Her priesthood survived because of one woman.

Her priesthood survived because her most faithful stood and fought where the goddess herself should have.

Despite that self-sacrificial loyalty, she did nothing. Why? If her strength was born of her faithful, why then did she not protect them when they screamed in anguish and fear when their home and their temple was burned to the ground.

I left my vestments behind when we left Kuthven. The only symbols I still carried of the Hand were the gold trinkets on my staff.

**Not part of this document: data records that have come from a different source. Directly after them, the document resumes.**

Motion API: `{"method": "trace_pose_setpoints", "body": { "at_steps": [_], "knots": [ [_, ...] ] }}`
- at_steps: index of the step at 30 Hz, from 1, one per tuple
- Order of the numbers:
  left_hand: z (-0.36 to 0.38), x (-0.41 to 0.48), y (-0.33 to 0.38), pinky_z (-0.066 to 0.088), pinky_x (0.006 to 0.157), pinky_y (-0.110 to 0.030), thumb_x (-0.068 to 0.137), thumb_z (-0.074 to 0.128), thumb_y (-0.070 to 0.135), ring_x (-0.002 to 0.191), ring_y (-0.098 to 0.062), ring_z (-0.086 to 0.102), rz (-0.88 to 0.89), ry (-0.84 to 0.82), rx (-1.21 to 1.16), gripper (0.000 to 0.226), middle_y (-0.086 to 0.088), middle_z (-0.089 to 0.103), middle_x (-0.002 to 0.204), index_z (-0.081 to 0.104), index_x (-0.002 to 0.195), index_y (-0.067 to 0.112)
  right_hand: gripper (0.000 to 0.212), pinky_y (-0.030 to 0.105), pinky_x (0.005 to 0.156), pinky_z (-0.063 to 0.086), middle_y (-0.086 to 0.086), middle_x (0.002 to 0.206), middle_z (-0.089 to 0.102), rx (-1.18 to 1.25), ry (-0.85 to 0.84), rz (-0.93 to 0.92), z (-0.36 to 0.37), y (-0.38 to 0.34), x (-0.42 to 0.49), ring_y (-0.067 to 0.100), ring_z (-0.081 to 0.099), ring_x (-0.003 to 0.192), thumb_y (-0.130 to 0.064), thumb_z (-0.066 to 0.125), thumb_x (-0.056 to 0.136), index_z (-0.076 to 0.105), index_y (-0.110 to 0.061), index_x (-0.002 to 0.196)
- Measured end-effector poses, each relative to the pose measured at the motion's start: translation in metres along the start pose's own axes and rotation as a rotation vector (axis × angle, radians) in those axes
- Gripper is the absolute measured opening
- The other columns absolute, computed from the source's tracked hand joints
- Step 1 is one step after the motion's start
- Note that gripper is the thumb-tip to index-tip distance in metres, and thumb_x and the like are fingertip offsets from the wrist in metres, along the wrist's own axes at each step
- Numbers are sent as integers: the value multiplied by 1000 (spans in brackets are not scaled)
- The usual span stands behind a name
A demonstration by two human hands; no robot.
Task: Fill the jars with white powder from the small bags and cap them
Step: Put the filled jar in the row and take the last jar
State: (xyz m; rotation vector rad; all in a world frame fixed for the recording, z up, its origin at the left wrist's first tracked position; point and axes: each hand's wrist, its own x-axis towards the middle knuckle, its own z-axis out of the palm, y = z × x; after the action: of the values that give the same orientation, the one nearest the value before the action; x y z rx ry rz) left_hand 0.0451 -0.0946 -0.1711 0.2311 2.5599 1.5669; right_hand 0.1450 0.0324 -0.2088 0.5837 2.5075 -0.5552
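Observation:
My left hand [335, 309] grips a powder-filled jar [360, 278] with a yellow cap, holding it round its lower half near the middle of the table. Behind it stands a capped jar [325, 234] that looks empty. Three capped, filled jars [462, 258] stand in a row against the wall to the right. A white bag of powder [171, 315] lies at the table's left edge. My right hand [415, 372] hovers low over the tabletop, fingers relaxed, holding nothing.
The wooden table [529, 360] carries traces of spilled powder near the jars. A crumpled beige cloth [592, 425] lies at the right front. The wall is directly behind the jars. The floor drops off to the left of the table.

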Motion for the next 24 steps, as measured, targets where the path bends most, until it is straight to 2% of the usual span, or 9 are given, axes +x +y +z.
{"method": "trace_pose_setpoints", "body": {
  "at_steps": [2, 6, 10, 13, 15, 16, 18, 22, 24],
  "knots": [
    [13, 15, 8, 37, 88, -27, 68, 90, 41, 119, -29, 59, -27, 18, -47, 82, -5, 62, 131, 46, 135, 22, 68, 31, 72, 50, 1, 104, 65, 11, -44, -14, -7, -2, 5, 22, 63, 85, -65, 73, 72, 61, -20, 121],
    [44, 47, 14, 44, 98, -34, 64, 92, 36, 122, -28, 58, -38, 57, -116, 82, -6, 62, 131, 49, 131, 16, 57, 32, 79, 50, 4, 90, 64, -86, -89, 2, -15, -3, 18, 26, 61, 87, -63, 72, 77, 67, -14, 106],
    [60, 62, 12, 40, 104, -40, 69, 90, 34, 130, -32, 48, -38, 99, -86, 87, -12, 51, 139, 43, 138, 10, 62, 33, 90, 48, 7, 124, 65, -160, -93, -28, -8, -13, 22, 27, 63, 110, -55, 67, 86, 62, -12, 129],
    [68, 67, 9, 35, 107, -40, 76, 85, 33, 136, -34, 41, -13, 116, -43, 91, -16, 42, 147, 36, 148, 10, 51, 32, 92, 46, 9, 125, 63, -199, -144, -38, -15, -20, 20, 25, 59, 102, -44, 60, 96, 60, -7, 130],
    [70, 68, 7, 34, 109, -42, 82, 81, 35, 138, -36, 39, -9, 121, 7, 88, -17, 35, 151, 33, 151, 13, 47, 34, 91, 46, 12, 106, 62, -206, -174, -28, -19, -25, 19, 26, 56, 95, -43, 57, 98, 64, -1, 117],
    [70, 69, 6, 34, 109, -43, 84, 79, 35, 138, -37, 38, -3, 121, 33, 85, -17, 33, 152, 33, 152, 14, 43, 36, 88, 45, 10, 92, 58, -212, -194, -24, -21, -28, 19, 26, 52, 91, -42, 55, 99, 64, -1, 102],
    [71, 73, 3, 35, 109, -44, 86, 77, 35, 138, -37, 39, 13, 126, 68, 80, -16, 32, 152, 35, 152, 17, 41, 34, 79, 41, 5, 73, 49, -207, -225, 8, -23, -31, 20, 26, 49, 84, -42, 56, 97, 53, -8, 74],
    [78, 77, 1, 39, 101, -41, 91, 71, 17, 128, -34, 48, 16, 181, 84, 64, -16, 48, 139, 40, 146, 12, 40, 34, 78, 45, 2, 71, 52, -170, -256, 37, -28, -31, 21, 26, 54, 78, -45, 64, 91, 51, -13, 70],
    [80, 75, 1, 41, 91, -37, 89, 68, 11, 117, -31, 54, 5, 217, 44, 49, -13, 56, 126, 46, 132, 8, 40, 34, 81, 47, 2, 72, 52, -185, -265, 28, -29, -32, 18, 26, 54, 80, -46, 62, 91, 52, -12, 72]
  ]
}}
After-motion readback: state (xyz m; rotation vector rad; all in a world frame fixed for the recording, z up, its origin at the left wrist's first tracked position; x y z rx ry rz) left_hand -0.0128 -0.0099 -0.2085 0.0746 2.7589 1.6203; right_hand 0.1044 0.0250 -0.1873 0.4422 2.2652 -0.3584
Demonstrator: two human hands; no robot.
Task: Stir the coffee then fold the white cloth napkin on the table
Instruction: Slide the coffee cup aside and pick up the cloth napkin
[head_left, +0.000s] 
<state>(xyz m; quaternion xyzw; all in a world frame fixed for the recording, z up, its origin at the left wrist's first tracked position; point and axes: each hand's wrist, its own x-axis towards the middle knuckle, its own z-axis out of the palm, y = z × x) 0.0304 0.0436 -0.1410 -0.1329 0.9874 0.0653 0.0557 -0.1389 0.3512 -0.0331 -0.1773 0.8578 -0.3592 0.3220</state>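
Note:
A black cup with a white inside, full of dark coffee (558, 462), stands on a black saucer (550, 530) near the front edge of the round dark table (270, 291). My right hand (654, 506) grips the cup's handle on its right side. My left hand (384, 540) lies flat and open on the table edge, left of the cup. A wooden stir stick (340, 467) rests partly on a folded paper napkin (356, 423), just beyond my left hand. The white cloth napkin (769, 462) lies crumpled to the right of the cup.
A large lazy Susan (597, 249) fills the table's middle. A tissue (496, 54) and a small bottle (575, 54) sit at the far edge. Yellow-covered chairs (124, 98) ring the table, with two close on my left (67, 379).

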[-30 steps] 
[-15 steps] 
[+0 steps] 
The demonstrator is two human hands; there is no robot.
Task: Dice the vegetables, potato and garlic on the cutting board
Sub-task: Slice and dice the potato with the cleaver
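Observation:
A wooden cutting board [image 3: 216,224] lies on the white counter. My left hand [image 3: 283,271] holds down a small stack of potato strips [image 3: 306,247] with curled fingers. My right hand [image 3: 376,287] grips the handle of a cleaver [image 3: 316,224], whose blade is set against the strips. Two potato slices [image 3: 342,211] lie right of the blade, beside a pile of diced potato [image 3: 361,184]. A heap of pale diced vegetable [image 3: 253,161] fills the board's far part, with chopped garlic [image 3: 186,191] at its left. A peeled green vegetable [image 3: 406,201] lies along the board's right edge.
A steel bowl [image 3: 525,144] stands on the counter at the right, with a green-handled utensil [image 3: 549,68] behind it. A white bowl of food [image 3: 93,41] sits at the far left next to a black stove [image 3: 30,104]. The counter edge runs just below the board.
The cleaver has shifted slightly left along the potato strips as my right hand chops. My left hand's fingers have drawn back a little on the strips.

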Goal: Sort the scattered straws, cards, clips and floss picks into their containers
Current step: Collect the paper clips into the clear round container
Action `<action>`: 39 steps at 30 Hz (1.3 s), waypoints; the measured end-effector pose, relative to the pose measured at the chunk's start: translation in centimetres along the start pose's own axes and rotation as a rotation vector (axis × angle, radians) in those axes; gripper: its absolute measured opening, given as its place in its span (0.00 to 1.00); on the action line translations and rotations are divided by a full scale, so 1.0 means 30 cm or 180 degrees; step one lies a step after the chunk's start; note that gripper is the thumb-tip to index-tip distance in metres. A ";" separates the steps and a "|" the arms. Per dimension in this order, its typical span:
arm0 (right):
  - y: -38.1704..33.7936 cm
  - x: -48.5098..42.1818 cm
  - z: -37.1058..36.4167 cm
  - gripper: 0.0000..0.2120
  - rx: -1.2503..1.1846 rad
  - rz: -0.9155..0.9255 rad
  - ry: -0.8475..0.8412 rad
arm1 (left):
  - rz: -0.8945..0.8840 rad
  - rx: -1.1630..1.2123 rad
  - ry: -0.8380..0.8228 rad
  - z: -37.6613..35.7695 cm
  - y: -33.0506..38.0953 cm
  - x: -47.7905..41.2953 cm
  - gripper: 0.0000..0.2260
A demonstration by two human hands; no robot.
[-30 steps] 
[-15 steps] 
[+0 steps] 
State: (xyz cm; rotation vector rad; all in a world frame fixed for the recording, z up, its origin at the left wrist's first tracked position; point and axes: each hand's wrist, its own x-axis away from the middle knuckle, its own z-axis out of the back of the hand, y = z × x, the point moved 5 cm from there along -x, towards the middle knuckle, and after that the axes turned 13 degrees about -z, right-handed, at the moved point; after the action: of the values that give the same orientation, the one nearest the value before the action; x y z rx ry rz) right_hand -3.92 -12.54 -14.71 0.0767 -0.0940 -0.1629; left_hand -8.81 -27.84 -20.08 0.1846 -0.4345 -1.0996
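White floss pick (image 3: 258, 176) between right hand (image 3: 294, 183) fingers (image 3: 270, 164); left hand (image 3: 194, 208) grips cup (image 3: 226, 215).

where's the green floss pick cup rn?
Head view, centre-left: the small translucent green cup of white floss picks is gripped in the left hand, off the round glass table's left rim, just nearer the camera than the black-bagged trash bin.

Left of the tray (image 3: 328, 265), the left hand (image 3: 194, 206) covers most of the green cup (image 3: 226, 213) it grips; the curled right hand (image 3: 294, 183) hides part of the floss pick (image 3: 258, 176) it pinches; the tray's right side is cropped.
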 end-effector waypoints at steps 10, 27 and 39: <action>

They were a reminder of my faith, and now they lay frozen and buried beneath the snows of Annalise.

I will always be a healer. That is what I know. Even my innate magicks reflect as much. However, I do not need a goddess to tell me what is right, or what should be done.

When I cried and prayed, she did not save Noelle. Angelo did.

When I silently begged her to preserve us from Luciano, she did not come. It was Noelle's distraction and my Enlightenment that allowed us to survive.

When Grandmother Kella fought on the stairs of her temple and preserved the lives of our sisters and patients, she let her die.

My faith will be better placed in those that have earned it.
Entry Sixteen

We almost died in Redhearth. It does no good to deny such a fact. As much as I wish to say we survived by skill or resolve, the truth is it was a matter of luck. What we saw there will be burned into our memories.

We were so horribly unprepared. Even with the horrors laid to rest we still are.

Yet we are trapped. We know too much while we know too little... But if we learn more, how truly insane shall we become?

I am already sick.

What I perceive as fantasy bleeds into my reality, and if it continues, if it gets worse, I worry...

I am not so foolish to believe others have not noticed. Sea sickness does not just manifest - not after months at sea. No one else notices the smell that accompanies the voices.

'Tis by some grace it is Kella's voice that accompanies Luciano, but if the delusions get worse... If there are voices of those who are not dead... If I can no longer tell the difference...

Angelo has been so patient despite his own hurt.

I am godmother to Red and Noelle's darling Isabella.

Vieri is here.

I love them and the others so very much, but I am scared.

I am finally admitting to myself that I am scared.

At least Benjamin has been laid to rest.

At least, for the time being, we are all safe.